:: Task statement ::
Every line of the entries below that includes "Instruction" belongs in the answer, copied as written.

····················

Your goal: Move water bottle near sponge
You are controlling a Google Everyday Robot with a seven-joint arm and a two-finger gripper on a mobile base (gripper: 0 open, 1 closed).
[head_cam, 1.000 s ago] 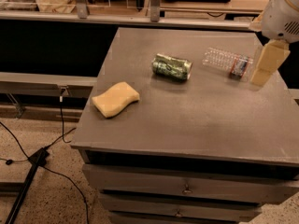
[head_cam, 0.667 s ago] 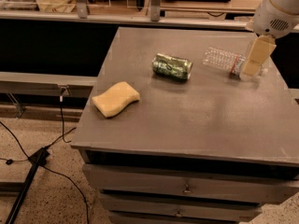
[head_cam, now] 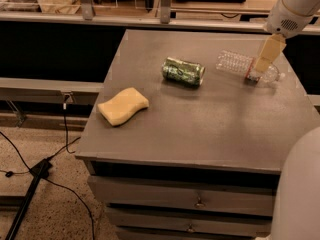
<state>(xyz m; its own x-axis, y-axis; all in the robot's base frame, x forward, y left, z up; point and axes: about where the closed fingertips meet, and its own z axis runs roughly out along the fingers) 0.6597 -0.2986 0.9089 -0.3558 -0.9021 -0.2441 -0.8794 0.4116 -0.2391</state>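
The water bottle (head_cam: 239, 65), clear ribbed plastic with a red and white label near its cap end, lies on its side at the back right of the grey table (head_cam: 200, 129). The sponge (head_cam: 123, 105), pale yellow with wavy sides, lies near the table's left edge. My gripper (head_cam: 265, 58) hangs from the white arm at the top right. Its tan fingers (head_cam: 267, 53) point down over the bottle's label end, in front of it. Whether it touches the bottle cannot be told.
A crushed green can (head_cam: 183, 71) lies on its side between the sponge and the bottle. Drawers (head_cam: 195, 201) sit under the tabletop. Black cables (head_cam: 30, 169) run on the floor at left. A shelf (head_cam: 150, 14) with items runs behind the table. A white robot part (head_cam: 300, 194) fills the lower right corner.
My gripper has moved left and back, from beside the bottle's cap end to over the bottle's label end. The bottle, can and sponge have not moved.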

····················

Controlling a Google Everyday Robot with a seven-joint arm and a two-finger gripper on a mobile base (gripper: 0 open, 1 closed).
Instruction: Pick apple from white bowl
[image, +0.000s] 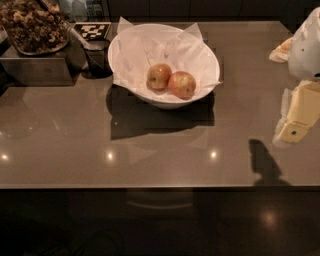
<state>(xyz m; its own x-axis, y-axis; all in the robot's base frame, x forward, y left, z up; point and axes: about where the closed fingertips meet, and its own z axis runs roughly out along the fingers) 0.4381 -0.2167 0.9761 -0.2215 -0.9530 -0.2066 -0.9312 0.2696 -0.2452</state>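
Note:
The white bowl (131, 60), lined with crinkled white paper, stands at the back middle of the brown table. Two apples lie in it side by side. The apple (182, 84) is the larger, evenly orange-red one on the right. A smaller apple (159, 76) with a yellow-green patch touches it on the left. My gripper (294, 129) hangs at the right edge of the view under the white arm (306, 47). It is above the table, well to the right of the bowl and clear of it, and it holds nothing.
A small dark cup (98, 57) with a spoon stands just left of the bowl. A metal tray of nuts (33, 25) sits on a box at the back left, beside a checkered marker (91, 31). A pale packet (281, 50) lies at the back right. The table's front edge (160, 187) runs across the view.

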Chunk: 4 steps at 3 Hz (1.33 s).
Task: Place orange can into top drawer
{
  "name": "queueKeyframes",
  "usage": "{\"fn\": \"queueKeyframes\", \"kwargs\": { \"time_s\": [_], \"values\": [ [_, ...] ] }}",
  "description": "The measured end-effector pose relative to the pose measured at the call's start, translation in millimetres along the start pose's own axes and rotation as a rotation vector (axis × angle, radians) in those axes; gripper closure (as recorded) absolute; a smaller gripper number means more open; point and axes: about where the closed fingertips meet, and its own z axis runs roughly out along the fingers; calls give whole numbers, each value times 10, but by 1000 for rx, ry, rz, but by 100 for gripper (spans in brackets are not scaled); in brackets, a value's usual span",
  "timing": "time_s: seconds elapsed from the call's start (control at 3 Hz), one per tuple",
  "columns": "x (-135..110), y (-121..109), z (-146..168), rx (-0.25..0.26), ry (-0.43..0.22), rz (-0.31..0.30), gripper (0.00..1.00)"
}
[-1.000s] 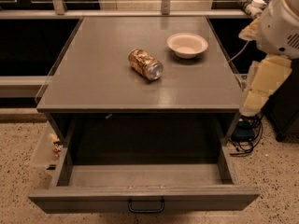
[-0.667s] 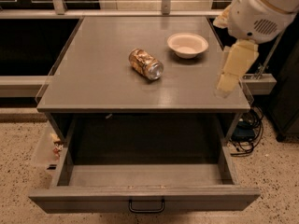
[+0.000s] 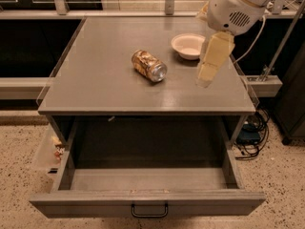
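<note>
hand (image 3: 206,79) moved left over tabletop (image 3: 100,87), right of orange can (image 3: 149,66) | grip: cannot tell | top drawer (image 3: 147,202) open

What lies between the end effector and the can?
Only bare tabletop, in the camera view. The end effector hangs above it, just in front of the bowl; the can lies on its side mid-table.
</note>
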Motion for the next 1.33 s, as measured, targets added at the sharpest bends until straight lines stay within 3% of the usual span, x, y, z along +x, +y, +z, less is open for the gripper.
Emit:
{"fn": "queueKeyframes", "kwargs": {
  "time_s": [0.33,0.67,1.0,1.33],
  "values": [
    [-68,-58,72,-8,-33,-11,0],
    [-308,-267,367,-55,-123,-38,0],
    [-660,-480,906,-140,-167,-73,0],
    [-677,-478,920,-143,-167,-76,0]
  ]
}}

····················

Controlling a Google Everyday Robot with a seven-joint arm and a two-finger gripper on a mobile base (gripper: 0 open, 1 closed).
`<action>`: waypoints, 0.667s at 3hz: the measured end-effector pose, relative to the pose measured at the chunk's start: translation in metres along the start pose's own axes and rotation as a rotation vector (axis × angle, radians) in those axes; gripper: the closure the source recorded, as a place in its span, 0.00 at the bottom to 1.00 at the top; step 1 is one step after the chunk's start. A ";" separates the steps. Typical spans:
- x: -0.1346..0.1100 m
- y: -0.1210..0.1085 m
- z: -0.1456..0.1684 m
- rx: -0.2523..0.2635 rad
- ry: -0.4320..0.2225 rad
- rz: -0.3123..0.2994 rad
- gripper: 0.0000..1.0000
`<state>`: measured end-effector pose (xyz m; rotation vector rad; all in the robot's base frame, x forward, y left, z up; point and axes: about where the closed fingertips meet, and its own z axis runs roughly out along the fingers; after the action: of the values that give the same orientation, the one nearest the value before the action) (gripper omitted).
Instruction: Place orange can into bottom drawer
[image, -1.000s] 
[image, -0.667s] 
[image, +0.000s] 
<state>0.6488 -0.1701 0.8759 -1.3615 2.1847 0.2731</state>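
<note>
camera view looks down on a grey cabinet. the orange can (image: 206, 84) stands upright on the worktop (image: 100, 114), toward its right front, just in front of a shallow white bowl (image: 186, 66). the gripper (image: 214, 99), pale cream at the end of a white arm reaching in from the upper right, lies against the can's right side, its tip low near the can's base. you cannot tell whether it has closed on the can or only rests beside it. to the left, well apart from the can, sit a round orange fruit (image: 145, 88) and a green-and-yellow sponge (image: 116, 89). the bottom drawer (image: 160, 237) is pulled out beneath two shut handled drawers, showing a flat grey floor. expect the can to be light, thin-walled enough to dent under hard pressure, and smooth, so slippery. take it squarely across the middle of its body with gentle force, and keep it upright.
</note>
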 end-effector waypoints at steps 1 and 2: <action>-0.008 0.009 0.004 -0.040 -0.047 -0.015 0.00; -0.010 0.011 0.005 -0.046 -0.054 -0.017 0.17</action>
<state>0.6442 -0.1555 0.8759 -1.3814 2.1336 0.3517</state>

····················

:: Solution for this task ::
Instruction: Pick apple from white bowl
Instruction: Place orange can into bottom drawer

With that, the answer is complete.